BEGIN

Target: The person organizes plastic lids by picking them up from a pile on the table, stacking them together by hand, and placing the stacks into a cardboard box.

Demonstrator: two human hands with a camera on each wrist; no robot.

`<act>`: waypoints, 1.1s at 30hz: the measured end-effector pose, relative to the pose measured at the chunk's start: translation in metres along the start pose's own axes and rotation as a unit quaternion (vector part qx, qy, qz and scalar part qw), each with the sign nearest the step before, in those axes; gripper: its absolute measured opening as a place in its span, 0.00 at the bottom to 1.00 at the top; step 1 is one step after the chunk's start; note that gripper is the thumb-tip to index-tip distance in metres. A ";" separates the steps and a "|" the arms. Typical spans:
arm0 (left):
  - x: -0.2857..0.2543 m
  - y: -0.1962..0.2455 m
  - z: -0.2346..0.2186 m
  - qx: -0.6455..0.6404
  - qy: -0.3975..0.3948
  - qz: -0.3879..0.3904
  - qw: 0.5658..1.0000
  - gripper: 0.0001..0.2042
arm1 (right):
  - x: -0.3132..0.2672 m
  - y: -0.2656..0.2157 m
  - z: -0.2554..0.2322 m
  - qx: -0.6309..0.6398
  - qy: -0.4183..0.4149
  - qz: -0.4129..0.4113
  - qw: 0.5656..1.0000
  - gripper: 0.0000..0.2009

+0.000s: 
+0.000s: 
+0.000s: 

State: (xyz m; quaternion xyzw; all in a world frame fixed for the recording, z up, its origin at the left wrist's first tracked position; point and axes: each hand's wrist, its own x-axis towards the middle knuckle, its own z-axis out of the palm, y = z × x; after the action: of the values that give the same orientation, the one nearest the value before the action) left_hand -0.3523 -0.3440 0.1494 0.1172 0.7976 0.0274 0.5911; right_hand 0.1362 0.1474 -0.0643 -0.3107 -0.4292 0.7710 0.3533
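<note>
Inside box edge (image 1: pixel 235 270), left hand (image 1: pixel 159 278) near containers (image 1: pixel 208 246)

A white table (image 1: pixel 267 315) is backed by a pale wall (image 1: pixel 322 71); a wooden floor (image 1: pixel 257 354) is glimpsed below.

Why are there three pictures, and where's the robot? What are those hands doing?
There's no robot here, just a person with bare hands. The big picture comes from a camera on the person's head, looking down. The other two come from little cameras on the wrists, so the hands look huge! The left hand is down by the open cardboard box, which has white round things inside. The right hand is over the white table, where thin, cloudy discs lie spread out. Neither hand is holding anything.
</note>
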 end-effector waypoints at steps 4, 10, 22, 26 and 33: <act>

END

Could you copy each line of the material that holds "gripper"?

`<act>`: waypoints, 1.1s at 30hz: the measured end-effector pose, relative to the pose measured at the chunk's start: translation in metres along the start pose's own axes and rotation as a unit quaternion (vector part qx, qy, qz and scalar part qw), each with the sign nearest the step before, in those axes; gripper: its absolute measured opening as a place in its span, 0.00 at the bottom to 1.00 at the top; step 1 is one step after the chunk's start; note that gripper is the thumb-tip to index-tip distance in metres. A ";" separates the steps and a "|" the arms. Typical spans:
  - gripper: 0.0001..0.2042
  - gripper: 0.0000..0.2009

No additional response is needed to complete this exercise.